I’ve just returned from what was my 45th trip to Israel. My first trip to Israel was in 1967, just three weeks after the six-day war. That summer at home was filled with racial unrest and protests against the Vietnam War. In contrast, Israel seemed to me to be everything the US wasn’t: it was unified, energetic, and nationalistic. It was optimistic about its future. It was something this BBYO-er was elated to experience first-hand.
It took me twenty-four years to return to Israel because “life intervened.” No longer the idealistic 16-year old I was on that first trip, Israel presented itself to me as an adult – mostly inspiring, sometimes challenging, but always with a sense of that intrigue and excitement that I first experienced in 1967. Most of my trips since then have been as a Jewish communal professional. As the head of Boston’s JCRC, I visited Israel on “solidarity missions” with the federation, led trips with non-Jewish political, religious, and NGO leaders or as part of the Boston-Haifa Connection.
When I became CEO of the National Council of Jewish Women seven years ago, I had the opportunity to experience Israel through a gender lens. This unique perspective has given me the opportunity to take my American feminism and compare it to feminism in Israel. While the women’s “movement” in Israel is much younger than the one in the United States it is nonetheless vibrant and growing. I truly believe that it will be women who break through the glass ceiling created by the male patriarchy that has prevented peace, provided little security and no equality for women and minorities living in Israel.
The study tour I recently returned from was like no other experience I have had in Israel.

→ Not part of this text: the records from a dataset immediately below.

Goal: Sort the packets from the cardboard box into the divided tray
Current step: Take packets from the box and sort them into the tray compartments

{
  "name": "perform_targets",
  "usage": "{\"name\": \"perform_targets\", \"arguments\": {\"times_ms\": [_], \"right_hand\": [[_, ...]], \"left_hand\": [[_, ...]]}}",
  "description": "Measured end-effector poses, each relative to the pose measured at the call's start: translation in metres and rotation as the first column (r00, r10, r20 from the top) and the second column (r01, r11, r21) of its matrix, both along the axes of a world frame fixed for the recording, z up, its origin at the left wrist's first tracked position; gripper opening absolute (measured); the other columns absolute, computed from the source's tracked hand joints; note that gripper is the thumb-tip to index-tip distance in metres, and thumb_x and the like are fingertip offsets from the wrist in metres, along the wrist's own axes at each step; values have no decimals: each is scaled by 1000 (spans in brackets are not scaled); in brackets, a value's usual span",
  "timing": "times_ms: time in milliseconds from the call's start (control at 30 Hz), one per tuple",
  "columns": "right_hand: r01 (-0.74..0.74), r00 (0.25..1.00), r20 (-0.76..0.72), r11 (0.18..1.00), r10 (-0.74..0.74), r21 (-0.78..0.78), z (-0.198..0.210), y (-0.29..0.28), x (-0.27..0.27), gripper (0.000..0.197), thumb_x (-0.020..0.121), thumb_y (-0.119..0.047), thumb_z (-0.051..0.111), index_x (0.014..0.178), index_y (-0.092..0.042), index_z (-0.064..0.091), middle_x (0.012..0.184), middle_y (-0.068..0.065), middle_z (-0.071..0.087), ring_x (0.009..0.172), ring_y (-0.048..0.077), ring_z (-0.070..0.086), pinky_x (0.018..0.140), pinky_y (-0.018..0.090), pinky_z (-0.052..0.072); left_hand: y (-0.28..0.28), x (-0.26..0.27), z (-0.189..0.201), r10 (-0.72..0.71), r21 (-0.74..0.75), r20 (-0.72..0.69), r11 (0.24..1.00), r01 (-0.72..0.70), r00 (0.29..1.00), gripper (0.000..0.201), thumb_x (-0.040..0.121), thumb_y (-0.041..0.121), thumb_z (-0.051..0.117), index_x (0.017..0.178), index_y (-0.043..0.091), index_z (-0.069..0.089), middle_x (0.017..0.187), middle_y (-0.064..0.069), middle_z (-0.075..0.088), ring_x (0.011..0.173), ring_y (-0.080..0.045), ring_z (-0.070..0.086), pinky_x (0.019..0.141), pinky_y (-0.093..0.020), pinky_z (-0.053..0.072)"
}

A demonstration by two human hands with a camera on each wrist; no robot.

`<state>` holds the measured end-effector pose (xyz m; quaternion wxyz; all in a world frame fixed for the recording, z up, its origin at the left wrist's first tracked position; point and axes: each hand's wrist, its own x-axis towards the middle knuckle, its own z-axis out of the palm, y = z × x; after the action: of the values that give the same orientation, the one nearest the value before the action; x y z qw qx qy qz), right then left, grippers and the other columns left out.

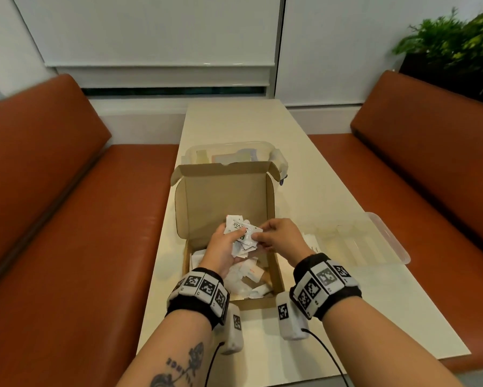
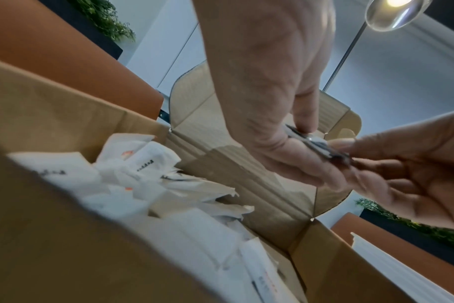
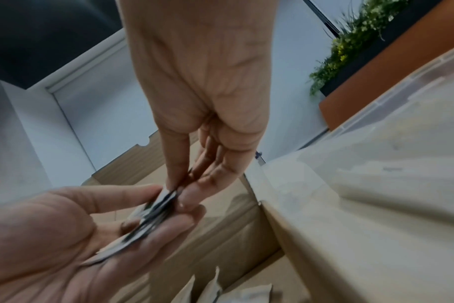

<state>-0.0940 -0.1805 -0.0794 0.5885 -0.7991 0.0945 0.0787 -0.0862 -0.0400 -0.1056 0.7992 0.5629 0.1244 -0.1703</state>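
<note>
Left hand (image 1: 223,248) cups a fanned stack of packets (image 1: 241,236), right hand (image 1: 279,237) pinching one's three-o'clock edge — light, floppy, slippery.

The topmost white packet (image 1: 238,228) in the held stack bears dark lettering, partly covered; only "via" is legible. Print on the packets in the cardboard box (image 1: 276,270) is too blurred to read.

One cardboard box (image 1: 223,196), one clear divided tray (image 1: 276,156), one loose clear lid (image 1: 379,238), two hands — packets (image 1: 243,277) in the box too heaped to count
</note>
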Motion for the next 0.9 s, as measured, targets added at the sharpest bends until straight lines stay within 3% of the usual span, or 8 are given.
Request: {"name": "perform_targets", "arguments": {"times_ms": [67, 167, 267, 367, 500, 633, 733, 900], "right_hand": [[-6, 1000, -1, 1000, 6, 5, 2, -8, 4, 9, 84, -7, 69, 83, -4, 60, 75, 13, 67, 57, 18, 63, 55, 25, 55], [11, 1000, 8, 999, -11, 39, 5, -24, 9, 10, 87, -5, 64, 91, 4, 61, 88, 20, 69, 63, 24, 65, 63, 30, 57], [-7, 999, 32, 998, 5, 63, 10, -40, 12, 11, 89, -6, 62, 92, 4, 64, 96, 19, 70, 68, 20, 69, 61, 24, 59], [-115, 993, 31, 993, 114, 34, 16, -54, 14, 6, 91, -8, 59, 91, -3, 62, 93, 16, 70, 64, 19, 69, 57, 23, 58], [-201, 979, 40, 979, 202, -22, 17, -72, 16, 9, 92, -4, 54, 95, 0, 60, 88, 14, 69, 62, 21, 66, 55, 26, 56], [-171, 983, 82, 981, 164, 90, 17, -97, 20, 6, 91, -2, 54, 89, 1, 59, 90, 17, 68, 58, 18, 65, 54, 24, 55], [-139, 987, 108, 976, 121, 170, 17, -118, 21, 7, 92, -3, 54, 86, -4, 58, 82, 11, 68, 56, 16, 66, 54, 22, 55], [-79, 987, 155, 972, 45, 220, 11, -157, 22, 13, 95, -4, 50, 94, -4, 63, 90, 14, 68, 72, 20, 67, 68, 28, 58]], "left_hand": [[-4, 2, 1, -3, 7, 16, 1000, 3, 1000, 32, 92, 6, 56, 123, 13, 52, 112, -13, 66, 87, -26, 67, 62, -35, 58], [-12, 1, 2, 14, -15, 29, 1000, -13, 999, 30, 92, 5, 56, 121, 12, 53, 114, -17, 66, 89, -28, 69, 60, -37, 59], [-23, -2, 3, 15, -56, 28, 998, -14, 1000, 28, 92, 7, 57, 119, 13, 54, 112, -17, 67, 86, -26, 71, 57, -35, 58], [-39, -5, 5, -1, -83, 40, 997, 4, 999, 29, 92, 7, 57, 120, 12, 54, 113, -17, 66, 83, -25, 72, 57, -33, 57], [-59, -11, 11, 9, -75, 72, 997, -3, 997, 31, 91, 7, 60, 121, 11, 54, 114, -16, 66, 85, -25, 72, 58, -31, 57], [-83, -15, 17, 45, -74, 88, 997, -38, 995, 32, 90, 3, 59, 121, 9, 54, 114, -14, 67, 88, -24, 71, 64, -35, 60], [-104, -18, 19, 51, -58, 93, 997, -46, 994, 28, 91, 2, 58, 117, 12, 56, 112, -14, 68, 90, -26, 70, 67, -36, 61], [-146, -18, 19, 47, -12, 81, 999, -46, 996, 32, 91, 0, 56, 122, 8, 54, 116, -18, 65, 93, -29, 68, 67, -36, 61]]}}
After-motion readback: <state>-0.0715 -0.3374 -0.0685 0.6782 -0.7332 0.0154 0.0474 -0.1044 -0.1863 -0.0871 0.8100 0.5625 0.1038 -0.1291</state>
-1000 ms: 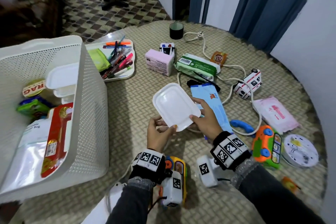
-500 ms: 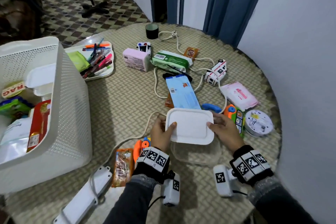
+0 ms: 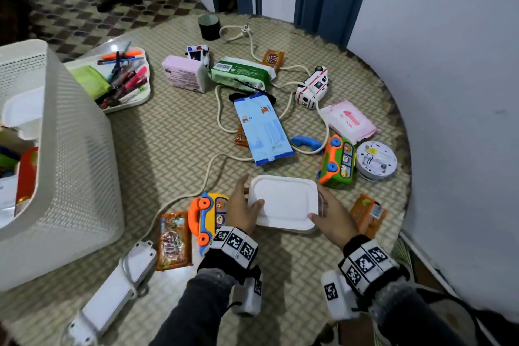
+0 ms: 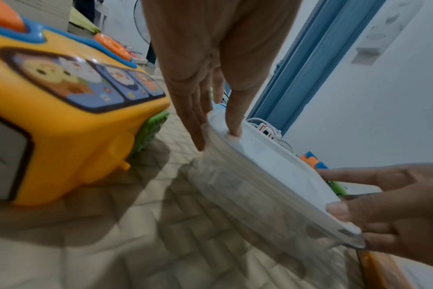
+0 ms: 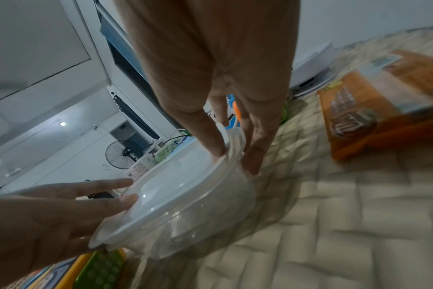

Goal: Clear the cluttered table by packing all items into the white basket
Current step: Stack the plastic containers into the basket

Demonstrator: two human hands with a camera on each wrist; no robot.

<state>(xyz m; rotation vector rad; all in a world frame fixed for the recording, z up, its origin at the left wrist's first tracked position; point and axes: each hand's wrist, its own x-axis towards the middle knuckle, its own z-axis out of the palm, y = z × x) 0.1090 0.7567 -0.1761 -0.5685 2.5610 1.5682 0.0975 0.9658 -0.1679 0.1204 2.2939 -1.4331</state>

NCJW, the Jewish Women’s Funding Network and the Dafna Fund of Israel sponsored the trip with sixty American women (and two Aussies). The trip, “Force for Change: Israel Through a Gender Lens,” was designed to introduce American women to the smartest, savviest feminists not only in Israel, but anywhere in the world. After all, Israel’s founders wrote into its Declaration of Independence that: “It will ensure complete equality of social and political rights to all its inhabitants irrespective of religion, race or sex.”
Who are these extraordinary women leaders that we met with and how can they be a force for change? They are local activists like Laura Wharton and Tehila Friedman-Nachalon; women demanding pluralism and equal treatment in religious practice like Anat Hoffman and Tamar Elad-Applebaum; and former and current Members of Knesset like Naomi Chazan and Aida Touma-Sulieman, Penina Tamanu-Shata and Merav Michaeli. They are Palestinian feminist activists within the green line like Samech Salaime, director of Arab Women in the Center, Fida Nara Abu-Dabai from Mahapach Tahgir, and Rafah Anabtawi, director of Kayan Feminist organization, and Riman Barakat. They are Palestinian entrepreneurs beyond the green line like Abeer Al Natsheh and Ghada Au Taha. They are legal advocates like Susan Weiss, director of the Center for Women’s Justice and Galit Shaul, CEO of the Rachman Center and Estee Rieder-Indursky from the Haredi community. They are NGO leaders like Rafah Anatawbi, and Dana Myrtenbaum, head of ITACH–Ma’aki. I cannot name them all here, but these are the women leading and being the change that Israel so desperately needs to live up to the principles set out in 1948.
The journey culminated in a symposium on the state of feminism and women’s activism in Israel. Two-hundred and fifty Israeli feminists gathered in Tel Aviv to hear the results of a year-long participatory action research project co-sponsored by NCJW and the Dafna Fund and conducted by Dr. Nancy Strichman. “Past Achievements and Future Directions of Women’s and Feminist Organizations in Israel” is a detailed report that methodically outlines the story of women’s and feminist organizations in Israel. It is a comprehensive look at topics from economic independence to political representation; from personal status and rights in religion and law to artistic expression and prevention of gender-based violence; from women’s roles in advancing peace and security to their role in leading community social movements.
Ending our experience on the tour in a room full of even more women dedicated to making change was extraordinary. Listening to small group conversations among American, Israeli Jewish and Palestinian women moved me. They probed the similarities and differences between our countries, our leaders and our civil societies. These conversations explored our hopes and fears in promoting democracy and equality for women with peace and security for all.
At the end of the day–International Women’s Day – we tied a red string around each other’s wrists in a symbolic move to remind us that there is much more that unites us than divides us. There was not a person in the room who did not feel the power of coming together across our cultural divides. No one should underestimate the power of organizing women to change the world and we all left the room committed to doing just that.